I'd be interested in an update in say, 3-4 weeks? I have a hypothesis that Google 'tests' what it sees as new things, with elevated rankings - then based on clicks/engagement it will then settle to a more solid position in the SERPs.
E.g. I checked just a few of your examples, and already some are slipping back slightly from their 'new' (higher) position.
Of course, it's a machine with lots of moving parts (competitors likely not standing still just for the sake of your experiment) but I think an update to this would be really interesting - please. :)
Thanks for the comment, Andrew!
Most of the keywords in that table were actually tested weeks, if not months ago. And they do fluctuate on a daily basis, but they generally stay in an elevated position.

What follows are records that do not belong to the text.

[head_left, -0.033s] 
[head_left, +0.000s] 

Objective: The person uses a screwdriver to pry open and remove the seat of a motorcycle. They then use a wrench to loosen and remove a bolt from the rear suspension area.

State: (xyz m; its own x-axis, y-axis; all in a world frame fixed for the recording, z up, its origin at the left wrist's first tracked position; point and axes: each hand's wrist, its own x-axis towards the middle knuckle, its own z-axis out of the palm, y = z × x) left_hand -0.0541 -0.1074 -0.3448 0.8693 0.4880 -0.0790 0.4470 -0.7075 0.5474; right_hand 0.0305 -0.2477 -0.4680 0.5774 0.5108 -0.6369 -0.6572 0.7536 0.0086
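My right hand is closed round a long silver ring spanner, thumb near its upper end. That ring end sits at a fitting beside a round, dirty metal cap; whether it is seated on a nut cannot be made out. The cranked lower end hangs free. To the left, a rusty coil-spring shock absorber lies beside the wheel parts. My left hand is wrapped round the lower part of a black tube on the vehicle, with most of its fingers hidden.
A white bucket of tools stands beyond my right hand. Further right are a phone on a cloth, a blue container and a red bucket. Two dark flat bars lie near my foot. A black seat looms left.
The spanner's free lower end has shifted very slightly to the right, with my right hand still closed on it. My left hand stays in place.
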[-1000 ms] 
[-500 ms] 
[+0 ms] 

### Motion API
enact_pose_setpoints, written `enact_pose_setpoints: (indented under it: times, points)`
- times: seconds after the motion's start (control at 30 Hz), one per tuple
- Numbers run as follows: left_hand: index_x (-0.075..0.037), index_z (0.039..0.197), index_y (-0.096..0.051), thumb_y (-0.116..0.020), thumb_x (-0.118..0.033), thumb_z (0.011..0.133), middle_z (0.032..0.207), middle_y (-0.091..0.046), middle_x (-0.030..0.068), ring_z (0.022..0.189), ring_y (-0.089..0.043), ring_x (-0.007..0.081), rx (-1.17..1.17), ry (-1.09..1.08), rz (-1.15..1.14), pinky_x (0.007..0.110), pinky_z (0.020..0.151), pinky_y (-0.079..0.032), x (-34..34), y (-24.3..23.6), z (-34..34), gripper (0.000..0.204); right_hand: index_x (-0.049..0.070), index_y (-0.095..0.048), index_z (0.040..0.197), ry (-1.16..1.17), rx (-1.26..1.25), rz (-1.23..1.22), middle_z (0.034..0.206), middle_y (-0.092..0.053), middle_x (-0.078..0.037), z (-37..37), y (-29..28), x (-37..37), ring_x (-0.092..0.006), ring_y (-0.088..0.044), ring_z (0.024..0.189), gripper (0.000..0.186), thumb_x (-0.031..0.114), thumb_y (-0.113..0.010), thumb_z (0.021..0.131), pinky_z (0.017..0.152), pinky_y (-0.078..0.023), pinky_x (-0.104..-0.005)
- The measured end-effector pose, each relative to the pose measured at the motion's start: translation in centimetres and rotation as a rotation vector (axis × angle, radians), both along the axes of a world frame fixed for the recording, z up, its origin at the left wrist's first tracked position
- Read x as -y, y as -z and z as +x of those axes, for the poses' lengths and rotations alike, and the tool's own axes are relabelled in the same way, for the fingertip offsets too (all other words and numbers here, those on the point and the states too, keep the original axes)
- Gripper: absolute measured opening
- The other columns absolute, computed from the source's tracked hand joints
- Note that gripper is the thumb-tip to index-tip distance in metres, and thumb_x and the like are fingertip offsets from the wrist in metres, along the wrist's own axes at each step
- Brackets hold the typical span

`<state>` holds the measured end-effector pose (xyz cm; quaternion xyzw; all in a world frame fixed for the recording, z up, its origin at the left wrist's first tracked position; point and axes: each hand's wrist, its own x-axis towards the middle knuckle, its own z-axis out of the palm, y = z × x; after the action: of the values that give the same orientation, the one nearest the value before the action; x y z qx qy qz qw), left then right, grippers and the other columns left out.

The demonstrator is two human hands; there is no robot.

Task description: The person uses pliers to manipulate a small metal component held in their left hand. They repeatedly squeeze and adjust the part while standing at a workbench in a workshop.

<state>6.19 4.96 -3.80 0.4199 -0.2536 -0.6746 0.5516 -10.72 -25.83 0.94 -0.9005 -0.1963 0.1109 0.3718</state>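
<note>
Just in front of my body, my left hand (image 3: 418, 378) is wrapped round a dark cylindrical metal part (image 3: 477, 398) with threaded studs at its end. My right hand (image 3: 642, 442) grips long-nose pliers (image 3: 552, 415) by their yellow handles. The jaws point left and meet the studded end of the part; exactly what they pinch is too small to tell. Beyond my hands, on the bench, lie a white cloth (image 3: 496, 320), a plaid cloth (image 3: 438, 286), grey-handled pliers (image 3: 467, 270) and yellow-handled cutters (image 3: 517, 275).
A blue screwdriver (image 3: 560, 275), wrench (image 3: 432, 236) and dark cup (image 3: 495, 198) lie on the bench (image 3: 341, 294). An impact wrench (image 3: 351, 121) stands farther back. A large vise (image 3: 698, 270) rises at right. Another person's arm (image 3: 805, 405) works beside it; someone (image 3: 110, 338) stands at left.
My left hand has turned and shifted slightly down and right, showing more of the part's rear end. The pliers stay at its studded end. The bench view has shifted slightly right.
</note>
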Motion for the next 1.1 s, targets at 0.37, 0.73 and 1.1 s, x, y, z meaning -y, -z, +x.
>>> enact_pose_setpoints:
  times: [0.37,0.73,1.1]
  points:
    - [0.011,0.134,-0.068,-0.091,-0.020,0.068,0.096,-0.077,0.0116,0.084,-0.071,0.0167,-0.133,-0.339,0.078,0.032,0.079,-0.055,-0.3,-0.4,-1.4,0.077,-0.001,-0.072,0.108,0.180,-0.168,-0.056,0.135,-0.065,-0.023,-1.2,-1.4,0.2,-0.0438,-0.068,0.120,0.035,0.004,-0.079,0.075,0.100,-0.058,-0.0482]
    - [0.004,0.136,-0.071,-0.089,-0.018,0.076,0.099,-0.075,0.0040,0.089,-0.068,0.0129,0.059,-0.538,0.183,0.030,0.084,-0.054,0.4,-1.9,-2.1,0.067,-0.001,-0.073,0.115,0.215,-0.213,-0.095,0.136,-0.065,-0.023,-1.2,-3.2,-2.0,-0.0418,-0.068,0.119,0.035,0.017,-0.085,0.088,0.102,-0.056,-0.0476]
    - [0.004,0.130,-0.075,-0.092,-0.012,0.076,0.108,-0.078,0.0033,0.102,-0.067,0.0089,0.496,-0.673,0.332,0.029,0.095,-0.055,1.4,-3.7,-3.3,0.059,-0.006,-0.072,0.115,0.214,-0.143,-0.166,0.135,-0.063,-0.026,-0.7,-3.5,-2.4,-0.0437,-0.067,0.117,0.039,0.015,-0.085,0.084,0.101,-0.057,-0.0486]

Did you use a keyword tracking tool, or incognito window.
Will do! Could be a good case study on RankBrain, huh?
when you publish really good content Google sometimes draws an "N" ranking line: first up because of the good content, then down to re-evaluate the keywords and then up again if the content was really good.
Also suggest using Search Console to see what searches are triggering those previously existing pages, then optimize that page. Search Console queries are a great way to see how Google has determined what your content is relevant to.
Great Suggestion Daniel..
Interesting study.
I would like to see more studies like this one, as many SEO professionals claim that the longer the better.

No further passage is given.